Task instructions.
When you reach the line in the data below that contains "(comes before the", please start repeating lines exactly, and stop after the line that contains "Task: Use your", repeating nothing else.

Data excerpt.
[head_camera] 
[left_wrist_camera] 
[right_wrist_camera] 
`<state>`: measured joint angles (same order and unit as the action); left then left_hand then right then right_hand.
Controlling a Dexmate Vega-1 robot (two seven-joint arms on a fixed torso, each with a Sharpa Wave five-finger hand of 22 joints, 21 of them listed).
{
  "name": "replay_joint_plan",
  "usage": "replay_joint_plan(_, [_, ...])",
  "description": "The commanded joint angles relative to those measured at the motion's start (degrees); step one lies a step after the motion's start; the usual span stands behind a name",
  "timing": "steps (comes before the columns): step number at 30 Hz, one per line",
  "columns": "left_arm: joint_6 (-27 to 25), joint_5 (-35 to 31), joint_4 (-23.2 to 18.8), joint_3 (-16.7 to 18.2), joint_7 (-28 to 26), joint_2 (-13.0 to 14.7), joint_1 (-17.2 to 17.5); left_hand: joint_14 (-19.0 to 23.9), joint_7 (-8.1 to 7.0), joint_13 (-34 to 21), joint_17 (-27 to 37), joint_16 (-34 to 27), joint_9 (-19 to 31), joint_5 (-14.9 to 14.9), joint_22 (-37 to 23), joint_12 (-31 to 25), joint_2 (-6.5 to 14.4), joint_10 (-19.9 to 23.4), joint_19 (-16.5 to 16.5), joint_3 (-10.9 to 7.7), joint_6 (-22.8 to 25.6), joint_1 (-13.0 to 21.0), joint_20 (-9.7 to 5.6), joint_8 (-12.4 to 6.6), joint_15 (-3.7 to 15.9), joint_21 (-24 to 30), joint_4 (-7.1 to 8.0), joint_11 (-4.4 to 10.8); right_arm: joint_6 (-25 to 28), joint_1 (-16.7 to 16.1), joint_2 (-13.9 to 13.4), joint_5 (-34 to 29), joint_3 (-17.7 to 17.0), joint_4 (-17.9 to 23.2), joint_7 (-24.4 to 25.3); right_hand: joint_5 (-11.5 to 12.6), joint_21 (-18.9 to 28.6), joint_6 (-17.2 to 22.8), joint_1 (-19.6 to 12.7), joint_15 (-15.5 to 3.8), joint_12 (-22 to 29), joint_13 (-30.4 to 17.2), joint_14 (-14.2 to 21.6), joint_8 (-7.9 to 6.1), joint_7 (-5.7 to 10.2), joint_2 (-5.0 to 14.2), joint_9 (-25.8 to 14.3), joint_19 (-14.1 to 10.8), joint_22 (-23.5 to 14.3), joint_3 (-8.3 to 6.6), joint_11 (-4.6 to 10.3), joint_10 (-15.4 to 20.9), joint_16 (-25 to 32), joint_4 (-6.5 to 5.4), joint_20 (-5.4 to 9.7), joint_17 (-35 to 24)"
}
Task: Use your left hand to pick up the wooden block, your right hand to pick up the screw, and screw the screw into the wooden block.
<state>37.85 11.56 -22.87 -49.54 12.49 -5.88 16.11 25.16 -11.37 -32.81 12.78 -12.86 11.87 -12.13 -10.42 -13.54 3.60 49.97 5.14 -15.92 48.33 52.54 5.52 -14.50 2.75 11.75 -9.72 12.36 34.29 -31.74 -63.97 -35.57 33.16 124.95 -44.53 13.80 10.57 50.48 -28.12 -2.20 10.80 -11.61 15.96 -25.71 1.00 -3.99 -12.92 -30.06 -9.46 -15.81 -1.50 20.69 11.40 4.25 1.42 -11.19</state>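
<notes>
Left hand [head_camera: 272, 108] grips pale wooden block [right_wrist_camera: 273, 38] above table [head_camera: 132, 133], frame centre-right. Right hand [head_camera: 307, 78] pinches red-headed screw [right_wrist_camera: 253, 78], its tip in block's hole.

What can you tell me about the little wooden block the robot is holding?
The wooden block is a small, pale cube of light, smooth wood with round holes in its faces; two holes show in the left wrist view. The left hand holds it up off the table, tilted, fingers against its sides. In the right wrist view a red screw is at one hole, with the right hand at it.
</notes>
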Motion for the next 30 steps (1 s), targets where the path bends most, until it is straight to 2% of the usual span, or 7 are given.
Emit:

Answer space.
  "timing": "steps (comes before the columns): step number at 30 Hz, one per line",
  "columns": "left_arm: joint_6 (-27 to 25), joint_5 (-35 to 31), joint_4 (-23.2 to 18.8), joint_3 (-16.7 to 18.2), joint_7 (-28 to 26), joint_2 (-13.0 to 14.7), joint_1 (-17.2 to 17.5); left_hand: joint_14 (-19.0 to 23.9), joint_7 (-8.1 to 7.0), joint_13 (-34 to 21), joint_17 (-27 to 37), joint_16 (-34 to 27), joint_9 (-19 to 31), joint_5 (-14.9 to 14.9), joint_22 (-37 to 23), joint_12 (-31 to 25), joint_2 (-6.5 to 14.4), joint_10 (-19.9 to 23.4), joint_19 (-16.5 to 16.5), joint_3 (-10.9 to 7.7), joint_6 (-22.8 to 25.6), joint_1 (-13.0 to 21.0), joint_20 (-9.7 to 5.6), joint_8 (-12.4 to 6.6), joint_15 (-3.7 to 15.9), joint_21 (-24 to 30), joint_4 (-7.1 to 8.0), joint_11 (-4.4 to 10.8); right_arm: joint_6 (-25 to 28), joint_1 (-16.7 to 16.1), joint_2 (-13.9 to 13.4), joint_5 (-34 to 29), joint_3 (-17.7 to 17.0), joint_4 (-17.9 to 23.2), joint_7 (-24.4 to 25.3); right_hand: joint_5 (-11.5 to 12.6), joint_21 (-18.9 to 28.6), joint_6 (-17.2 to 22.8), joint_1 (-19.6 to 12.7), joint_15 (-15.5 to 3.8), joint_12 (-22 to 29), joint_13 (-30.4 to 17.2), joint_14 (-14.2 to 21.6), joint_8 (-7.9 to 6.1), joint_7 (-5.7 to 10.2), joint_2 (-5.0 to 14.2), joint_9 (-25.8 to 14.3), joint_19 (-14.1 to 10.8), joint_22 (-23.5 to 14.3), joint_3 (-8.3 to 6.6), joint_11 (-4.6 to 10.3), joint_10 (-15.4 to 20.9), joint_16 (-25 to 32), joint_4 (-6.5 to 5.4), joint_20 (-5.4 to 9.7), joint_17 (-35 to 24)"
}
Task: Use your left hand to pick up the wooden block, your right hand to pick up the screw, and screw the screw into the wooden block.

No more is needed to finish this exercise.